_EXERCISE DESCRIPTION:_ Nothing but the lines below from the one with "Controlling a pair" through the one with "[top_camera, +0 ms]" should be output, each exactly as given, and no pictures.

_DATA EXCERPT:_
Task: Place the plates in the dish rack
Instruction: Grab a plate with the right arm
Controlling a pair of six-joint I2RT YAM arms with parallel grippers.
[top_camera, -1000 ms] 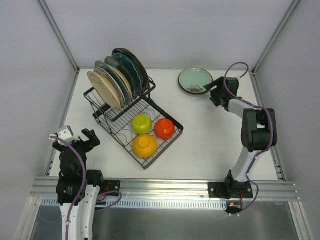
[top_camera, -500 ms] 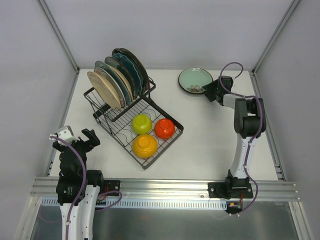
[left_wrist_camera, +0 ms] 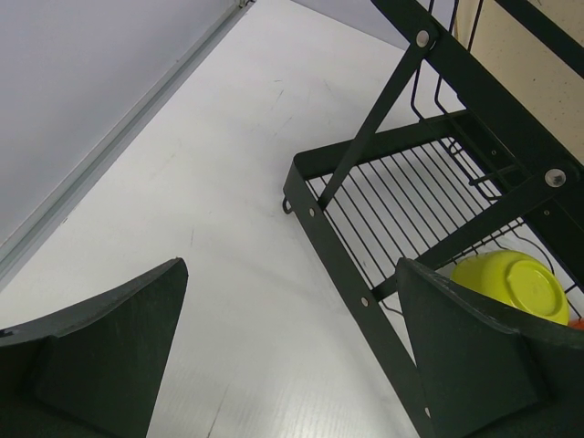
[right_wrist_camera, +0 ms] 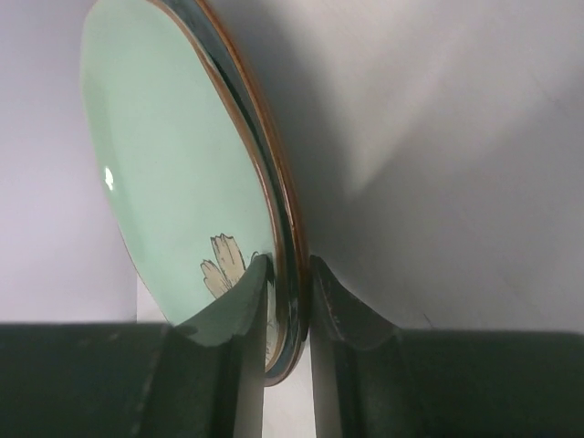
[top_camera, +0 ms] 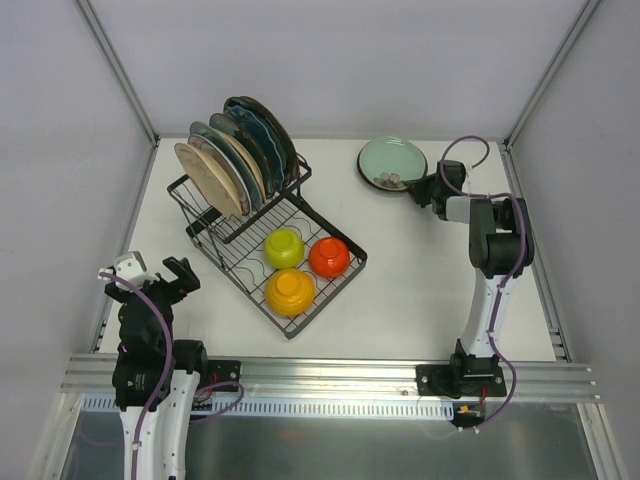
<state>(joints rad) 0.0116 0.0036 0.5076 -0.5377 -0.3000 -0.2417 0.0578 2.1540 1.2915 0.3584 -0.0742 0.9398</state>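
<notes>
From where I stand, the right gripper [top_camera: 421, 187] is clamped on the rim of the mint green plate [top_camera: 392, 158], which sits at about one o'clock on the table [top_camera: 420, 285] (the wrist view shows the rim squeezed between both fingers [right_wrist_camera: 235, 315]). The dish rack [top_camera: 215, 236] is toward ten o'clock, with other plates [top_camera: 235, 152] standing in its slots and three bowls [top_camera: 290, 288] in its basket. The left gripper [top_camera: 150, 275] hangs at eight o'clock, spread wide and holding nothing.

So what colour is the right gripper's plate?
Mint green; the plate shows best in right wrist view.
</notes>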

_ANSWER FOR THIS EXERCISE:_
Controlling a pair of six-joint I2RT YAM arms with parallel grippers.
[top_camera, -1000 ms] 
[top_camera, -500 ms] 
[left_wrist_camera, +0 ms] 
[right_wrist_camera, +0 ms] 
[top_camera, +0 ms] 

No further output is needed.